Information shown: Begin
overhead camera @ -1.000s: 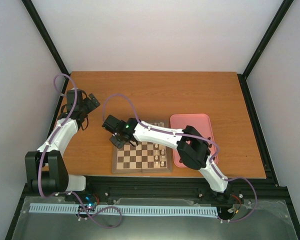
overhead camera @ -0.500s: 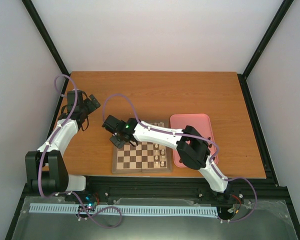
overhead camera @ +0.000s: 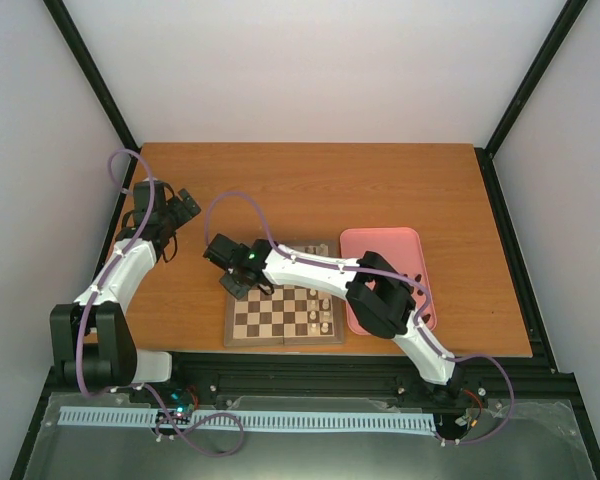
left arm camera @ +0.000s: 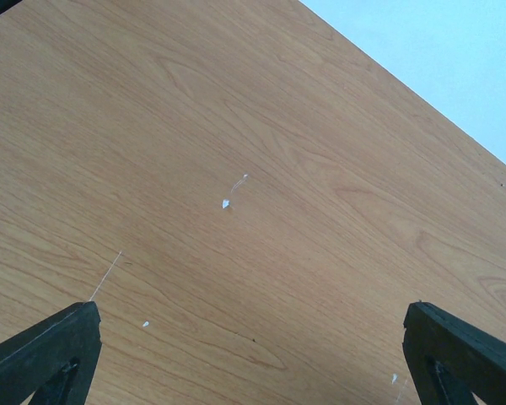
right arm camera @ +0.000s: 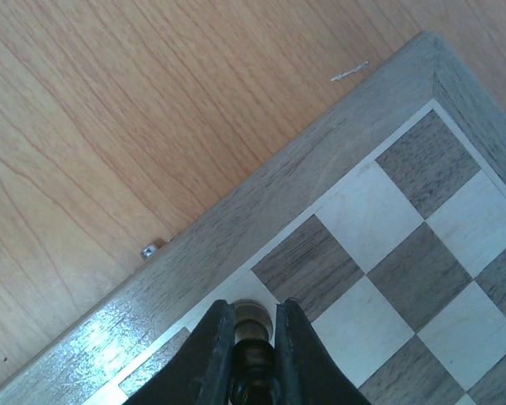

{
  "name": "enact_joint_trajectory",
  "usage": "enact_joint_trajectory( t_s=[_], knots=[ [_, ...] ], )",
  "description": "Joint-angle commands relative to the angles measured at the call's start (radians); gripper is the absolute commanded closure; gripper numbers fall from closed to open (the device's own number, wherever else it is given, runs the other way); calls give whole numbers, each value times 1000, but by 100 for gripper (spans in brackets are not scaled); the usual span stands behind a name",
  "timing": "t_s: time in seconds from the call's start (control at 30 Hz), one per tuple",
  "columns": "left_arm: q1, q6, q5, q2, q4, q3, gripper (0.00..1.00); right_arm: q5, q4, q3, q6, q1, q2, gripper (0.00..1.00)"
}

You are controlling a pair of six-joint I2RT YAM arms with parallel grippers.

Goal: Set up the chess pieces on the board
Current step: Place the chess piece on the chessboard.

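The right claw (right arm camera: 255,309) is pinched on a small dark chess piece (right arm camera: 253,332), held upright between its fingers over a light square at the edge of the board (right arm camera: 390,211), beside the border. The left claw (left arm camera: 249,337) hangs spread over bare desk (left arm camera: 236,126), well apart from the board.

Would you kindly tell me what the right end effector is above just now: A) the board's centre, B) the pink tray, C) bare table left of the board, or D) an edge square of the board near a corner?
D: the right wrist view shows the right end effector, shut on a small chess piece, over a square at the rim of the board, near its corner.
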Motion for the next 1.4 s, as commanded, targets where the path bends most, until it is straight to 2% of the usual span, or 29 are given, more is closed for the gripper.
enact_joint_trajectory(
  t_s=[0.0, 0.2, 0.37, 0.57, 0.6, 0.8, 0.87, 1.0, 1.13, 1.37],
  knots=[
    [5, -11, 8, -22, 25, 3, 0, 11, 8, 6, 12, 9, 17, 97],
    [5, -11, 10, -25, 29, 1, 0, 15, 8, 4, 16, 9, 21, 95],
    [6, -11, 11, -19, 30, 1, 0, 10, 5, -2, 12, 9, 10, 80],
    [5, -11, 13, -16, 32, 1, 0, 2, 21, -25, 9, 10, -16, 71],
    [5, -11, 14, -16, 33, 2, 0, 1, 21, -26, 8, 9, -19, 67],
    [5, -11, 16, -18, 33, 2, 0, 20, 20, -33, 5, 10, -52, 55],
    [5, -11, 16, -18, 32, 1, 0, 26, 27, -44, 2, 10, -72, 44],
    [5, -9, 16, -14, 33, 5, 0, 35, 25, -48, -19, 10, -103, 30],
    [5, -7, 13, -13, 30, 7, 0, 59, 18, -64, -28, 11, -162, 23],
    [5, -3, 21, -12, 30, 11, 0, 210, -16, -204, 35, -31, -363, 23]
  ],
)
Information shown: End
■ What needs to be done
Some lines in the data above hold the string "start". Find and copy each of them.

■ Task response
  "description": "Joint-angle commands relative to the angles measured at the call's start (radians); gripper is the absolute commanded closure; gripper numbers fall from closed to open (the device's own number, wherever else it is given, runs the other way); calls give whole numbers, each value times 1000, but by 100 for gripper (spans in brackets are not scaled); the usual span stands behind a name",
  "timing": "t_s: time in seconds from the call's start (control at 30 Hz), one per tuple",

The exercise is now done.